Gift giving to collectors

Many people have some sort of collection, and I’m one of them. The collection began after I moved into my house, many years ago, and found that the pond in my front yard attracted some very vocal frogs. Now I look forward to the time each year when their croaking fills my nights.

Along the way, I began to acquire some art and décor pieces with a frog theme — along with a couple sweatshirts. I now have about a dozen frog-related items in the house. But that doesn’t mean I want gifts of even more frogs. I’m not totally opposed to additional frogs, but I don’t want the house to be overwhelmed with them, either. And I’m fussy about my frogs.

My brother, sister-in-law, and I were recently in Florida for my dad’s birthday, and one morning we did some window-shopping in an area filled with interesting stores. My sister-in-law kept pointing out the frog-themed items — fortunately, she was just teasing me.

So take this as a reminder that not everyone with a collection will want gifts that add to that collection. Some will appreciate well-chosen additions, but others prefer to do the collecting themselves, and some are looking only for very particular items. Erin, for example, limits her collection of Mold-A-Rama animals by only buying them herself.

To avoid unwanted gifts, some people with collections just don’t tell anyone about that collection. (That works well for collections that are not on public display in the home.) I’ve been told that one organizer in the San Francisco Bay Area told people she collected warthogs because that discouraged collection-minded gift-givers. But that was before the time when you could find almost anything for sale on the Internet!

But for the right person, an addition to the collection can be a welcome gift. Someone who collects Christmas ornaments, for example, might be glad to get a special one you’ve made yourself, found on a trip or at a craft fair, etc. Joyce Walder wrote in The New York Times about Bonnie Mackay and her 3,000 ornaments. (Each year, she places as many as she can on her very large tree.)

That Raggedy Andy on the tree is the first ornament a friend gave her; she had lost tracks of the friend, but the ornament kept his memory alive, and a few years ago, using the Internet, she was able to find him in Hawaii. It’s interesting, she says: no friend has ever given her an ornament she has not loved.

I had a neighbor who collected stamps and I frequently bought him additions to his collection. Not all stamp collectors would appreciate my random choices, but he did!

If you are at all in doubt, just ask your friends or relatives with collections how they feel about gifts that add to those collections. That way you’ll be able to give a gift that will be welcome, rather than one that’s just clutter.

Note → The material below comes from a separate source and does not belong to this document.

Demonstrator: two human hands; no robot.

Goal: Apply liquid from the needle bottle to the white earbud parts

7 Comments for “Gift giving to collectors”

  1. posted by Leslie on

    When I had first moved out on my own, I had a bit of a cow theme going with some of my DIY house projects and I was having fun with it. Unfortunately, some of my relatives latched onto it as a source of gift options and I was suddenly being overwhelmed with everything from dishes to figurines to stuffed animals. I transitioned away and boxed all those items up (sold them years later). Not long after, someone figured out that another collection had a decided “pear” type theme. From there, it went to something else. If I happened to have more than one particular item on display, folks assumed I was collecting. With my very small square footage, I have my collection pieces currently put away and they’ve been in boxes so long, I’m now looking to sell them as they no longer have the meaning they once did. Because of this, if I happen to ask about potential gift options for someone and they tell me what they collect, I’m careful to ask for more info before I venture into buying anything.

  2. posted by Cathie on

    I also have a collection of frogs, and I am pretty picky about them as well. It’s very easy to be overwhelmed by well-meaning gift givers!

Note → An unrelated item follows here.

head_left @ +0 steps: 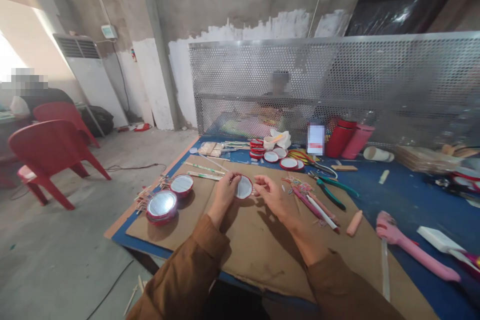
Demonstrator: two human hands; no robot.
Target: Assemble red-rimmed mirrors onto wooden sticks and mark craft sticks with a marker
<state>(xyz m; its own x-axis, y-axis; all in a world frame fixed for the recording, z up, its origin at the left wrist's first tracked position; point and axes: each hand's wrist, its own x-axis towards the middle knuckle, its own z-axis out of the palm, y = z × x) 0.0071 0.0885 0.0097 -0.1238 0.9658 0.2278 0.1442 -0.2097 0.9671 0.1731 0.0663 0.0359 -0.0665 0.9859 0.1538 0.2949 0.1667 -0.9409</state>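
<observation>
My left hand (226,191) grips a small red-rimmed disc (245,187) with a pale face, thumb on its left edge. At the disc's right edge, the fingers of my right hand (273,195) are bent and close together; whatever they pinch is too small to make out. Both hands are above a brown cardboard sheet (258,250). To the left lie similar red-rimmed round pieces, a larger stack (162,206) and a smaller one (181,185), with thin wooden sticks (143,197) beside them. Patterned strips (204,175) lie just behind my left hand.
Right of my hands lie pens (322,212), green-handled pliers (330,191), an orange stub (354,223) and a pink tool (416,250). More red-rimmed discs (288,163), a phone (315,139) and a red bottle (340,137) stand before a perforated metal screen (232,80). Other people sit beyond it and at far left.
</observation>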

  3. posted by Catherine Paull on

    This video by SmartPak’s Sarah Mann is hilarious about gifts to people who have “special” interests. Fun to have this go along with the posting today!!

  4. posted by Abby on

    How true it is about the let me add to your collection as a gift. I think it comes from the idea that people don’t always know what else you might like so this is an easy one to take off the list. And some people can be difficult to gift to. My mother’s idea of make up was a tube of lipstick and her idea of perfume was herbal scented hand lotion. I had to learn to be very creative as her preferences eliminated huge swaths of options.

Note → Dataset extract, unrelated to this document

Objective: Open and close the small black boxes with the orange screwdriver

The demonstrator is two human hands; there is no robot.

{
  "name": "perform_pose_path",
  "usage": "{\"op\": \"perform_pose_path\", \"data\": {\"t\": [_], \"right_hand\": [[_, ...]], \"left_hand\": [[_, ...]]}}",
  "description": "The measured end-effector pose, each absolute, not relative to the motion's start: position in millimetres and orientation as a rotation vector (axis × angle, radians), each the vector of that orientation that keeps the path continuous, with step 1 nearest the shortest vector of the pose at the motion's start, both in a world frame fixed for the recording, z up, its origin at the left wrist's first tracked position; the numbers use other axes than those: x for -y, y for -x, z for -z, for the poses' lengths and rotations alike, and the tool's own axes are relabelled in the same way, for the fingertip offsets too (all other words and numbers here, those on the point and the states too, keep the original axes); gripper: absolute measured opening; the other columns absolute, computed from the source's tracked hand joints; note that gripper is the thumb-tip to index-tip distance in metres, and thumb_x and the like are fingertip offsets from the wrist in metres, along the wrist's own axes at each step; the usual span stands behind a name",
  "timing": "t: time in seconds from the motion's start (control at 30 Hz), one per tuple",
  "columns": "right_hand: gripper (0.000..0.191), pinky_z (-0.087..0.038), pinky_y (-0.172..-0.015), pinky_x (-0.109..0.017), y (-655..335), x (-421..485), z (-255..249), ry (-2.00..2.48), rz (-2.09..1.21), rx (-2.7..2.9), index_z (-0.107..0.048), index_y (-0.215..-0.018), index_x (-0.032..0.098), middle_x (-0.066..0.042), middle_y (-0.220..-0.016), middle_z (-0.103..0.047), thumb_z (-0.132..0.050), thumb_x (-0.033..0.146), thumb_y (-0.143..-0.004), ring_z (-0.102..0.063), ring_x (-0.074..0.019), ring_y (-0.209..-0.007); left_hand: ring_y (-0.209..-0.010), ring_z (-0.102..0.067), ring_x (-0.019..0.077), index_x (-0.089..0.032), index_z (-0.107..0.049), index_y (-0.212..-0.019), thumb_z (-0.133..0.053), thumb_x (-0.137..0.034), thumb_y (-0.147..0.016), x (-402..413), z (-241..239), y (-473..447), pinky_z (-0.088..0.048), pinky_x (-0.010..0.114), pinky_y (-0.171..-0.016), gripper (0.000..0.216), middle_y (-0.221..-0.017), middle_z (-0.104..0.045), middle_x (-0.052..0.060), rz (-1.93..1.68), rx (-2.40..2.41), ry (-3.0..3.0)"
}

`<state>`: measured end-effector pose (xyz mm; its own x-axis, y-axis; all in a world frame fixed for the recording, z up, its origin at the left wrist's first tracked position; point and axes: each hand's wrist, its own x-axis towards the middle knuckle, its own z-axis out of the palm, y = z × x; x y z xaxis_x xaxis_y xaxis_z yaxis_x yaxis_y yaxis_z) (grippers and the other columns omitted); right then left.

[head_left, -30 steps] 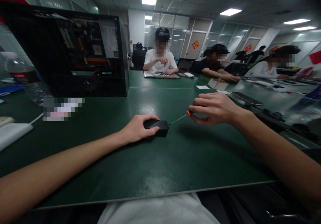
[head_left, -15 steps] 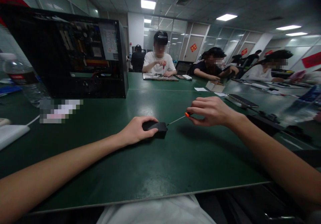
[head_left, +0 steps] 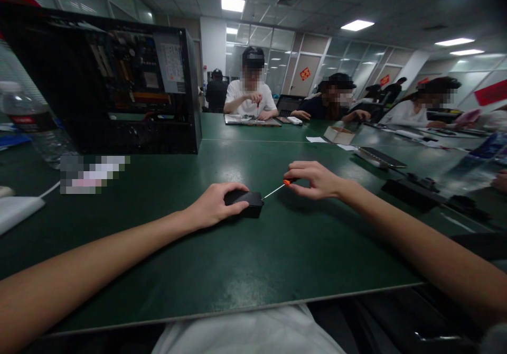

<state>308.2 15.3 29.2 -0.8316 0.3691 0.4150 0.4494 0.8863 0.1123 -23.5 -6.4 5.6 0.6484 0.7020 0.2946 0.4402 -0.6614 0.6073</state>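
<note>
A small black box (head_left: 249, 204) lies on the green table (head_left: 277, 248) in front of me. My left hand (head_left: 214, 205) rests over its left part, fingers curled on top, holding it down. My right hand (head_left: 315, 178) pinches the orange handle of a thin screwdriver (head_left: 277, 187). The metal shaft slants down to the left and its tip meets the box's right upper edge. Most of the handle is hidden in my fingers.
An open black computer case (head_left: 119, 79) stands at the back left, with a water bottle (head_left: 34, 127) beside it. Three other people sit at the far side with tools and devices. A small cardboard box (head_left: 339, 134) and dark flat devices (head_left: 382, 157) lie to the right.
My right hand has slid a little left and lower, closer to the box, and the screwdriver lies flatter. My left hand has stayed on the box.
</note>
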Motion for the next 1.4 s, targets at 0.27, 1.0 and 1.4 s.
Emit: {"op": "perform_pose_path", "data": {"t": [0.27, 1.0, 1.4], "right_hand": [[0.028, -0.046, -0.075, -0.031, -296, -21, -13, 0.464, 0.500, 2.681, -0.064, -0.118, 0.013, -0.011, -0.095, -0.063, -0.050, 0.030, -0.101, -0.054, -0.0190, -0.084], [0.025, -0.035, -0.057, -0.026, -278, -5, -1, 0.557, 0.778, 2.549, -0.067, -0.111, 0.014, -0.005, -0.081, -0.067, -0.049, 0.030, -0.103, -0.058, -0.0120, -0.067], [0.027, -0.045, -0.065, -0.022, -264, -5, 2, 0.600, 0.029, 2.598, -0.066, -0.116, 0.014, -0.006, -0.085, -0.069, -0.050, 0.032, -0.103, -0.062, -0.0116, -0.071]], "left_hand": [[-0.092, -0.068, 0.0258, -0.014, -0.067, -0.120, -0.062, -0.047, -0.092, 7, -2, 24, -0.052, 0.034, -0.077, 0.044, -0.111, -0.073, 0.011, -0.753, -0.904, -2.395], [-0.096, -0.069, 0.0264, -0.016, -0.068, -0.118, -0.067, -0.052, -0.088, 6, -8, 38, -0.052, 0.037, -0.088, 0.046, -0.111, -0.075, 0.009, -0.707, -1.008, -2.337], [-0.091, -0.069, 0.0252, -0.015, -0.072, -0.114, -0.073, -0.052, -0.083, 8, -8, 36, -0.051, 0.034, -0.084, 0.048, -0.105, -0.076, 0.007, -0.732, -0.993, -2.301]]}}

  5. posted by laura m. on

    For mature and elderly folks, a food basket is best, knowing what they like like herb teas, chocolates, cheese, etc, otherwise a grocery store gift card is appreciated. I have a collection of frogs like Cathie, and am picky if I add to them, the cheaper looking ones I moved into the flower bed. So if you have any frogs, cats, rabbits, etc. items or too many, park them in the flower bed.

  6. posted by Mercury on

    @Leslie, lol that’s too funny, my mom had that exact same problem but with owls. She had two owl things of some sort in her house, and then all of a sudden everyone is giving her tons of owl stuff for some reason. “Well, I guess I collect owls now?”

  7. posted by Cathy on

    I collect orchids….and people LOVE to give me their out-of-bloom, mistreated orchids. I’ve been frantically trying to offload some of them, but have only found one person willing to TAKE an (thriving, well-cared-for) orchid.

    I appreciate the thought, but I don’t want any more orchids unless they are a few more unusual varieties I’ve had my eye on….and even then, not until I pare down my current collection.